Combined administration of LM221 and ONO1301 increased PDGFRα and CD90 double-positive cell accumulation. PDGFRα and CD90 double-positive cells increased after the combined administration of LM221 and ONO1301, as observed by immunohistochemical analysis. Representative microscopic images show PDGFRα (red), CD90 (green), and nuclei (blue). Scale bar = 50 μm. The graph indicates the number of PDGFRα and CD90 double-positive cells at the implanted site. *p < 0.05.

Figure 7

The combined administration of LM221 and ONO1301 reduced fibrosis. Fibrosis was observed by Picro-Sirius Red staining. (a) Representative microscopic images of the infarct size.

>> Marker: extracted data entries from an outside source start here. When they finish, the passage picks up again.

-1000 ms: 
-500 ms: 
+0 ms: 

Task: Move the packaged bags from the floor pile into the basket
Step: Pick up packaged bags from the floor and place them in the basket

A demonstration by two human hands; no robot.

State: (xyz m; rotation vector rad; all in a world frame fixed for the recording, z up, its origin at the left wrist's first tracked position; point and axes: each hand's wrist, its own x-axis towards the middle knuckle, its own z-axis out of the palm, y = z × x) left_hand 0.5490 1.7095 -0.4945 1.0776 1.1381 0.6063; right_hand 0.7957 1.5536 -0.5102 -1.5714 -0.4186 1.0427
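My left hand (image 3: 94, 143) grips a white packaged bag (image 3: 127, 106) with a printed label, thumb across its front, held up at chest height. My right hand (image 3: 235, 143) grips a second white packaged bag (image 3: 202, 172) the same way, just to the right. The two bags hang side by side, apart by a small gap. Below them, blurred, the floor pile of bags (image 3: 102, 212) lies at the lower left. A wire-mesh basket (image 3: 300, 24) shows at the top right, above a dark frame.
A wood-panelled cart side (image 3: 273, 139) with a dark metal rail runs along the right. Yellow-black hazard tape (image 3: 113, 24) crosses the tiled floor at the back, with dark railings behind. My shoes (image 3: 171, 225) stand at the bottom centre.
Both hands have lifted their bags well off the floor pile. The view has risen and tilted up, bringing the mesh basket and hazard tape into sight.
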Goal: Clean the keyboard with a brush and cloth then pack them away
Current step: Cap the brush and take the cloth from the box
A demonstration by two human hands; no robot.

Scale bars = 1000 μm. (b) The graph indicates the size of fibrosis at the implanted site 4 weeks after surgery. *p < 0.05.

Figure 8

The combined administration of LM221 and ONO1301 improved heart performance. (a,b) Line graphs depicting the left ventricle ejection fraction (EF, a) and fractional shortening (FS, b) 2 days and 2 and 4 weeks after treatment. (c,d) The statistical analysis of the echocardiographic results of the diastolic (LVIDd, c) and systolic (LVIDs, d) left ventricular internal diameter 4 weeks after treatment. *p < 0.05.

Figure 9

Schematic figure of proposed mechanisms underlying LM221 and ONO1301-administrated treatment of myocardial infarction heart. ONO1301 is linearly released and infiltrated into the cardiac tissue. IP receptor expressing cardiac cells, such as vascular smooth muscle cells, fibroblast and endothelial cells, are activated by binding of ONO1301, leading to paracrine released cytokines, such as SDF-1, PIGF, or HGF. Cells, such as PDGFRα and CD90 double-positive cell, endothelial cell, or smooth muscle cell, are locally induced by SDF-1, and cells accumulate in the place using LM221 as a scaffold, leading to promotion of angiogenesis.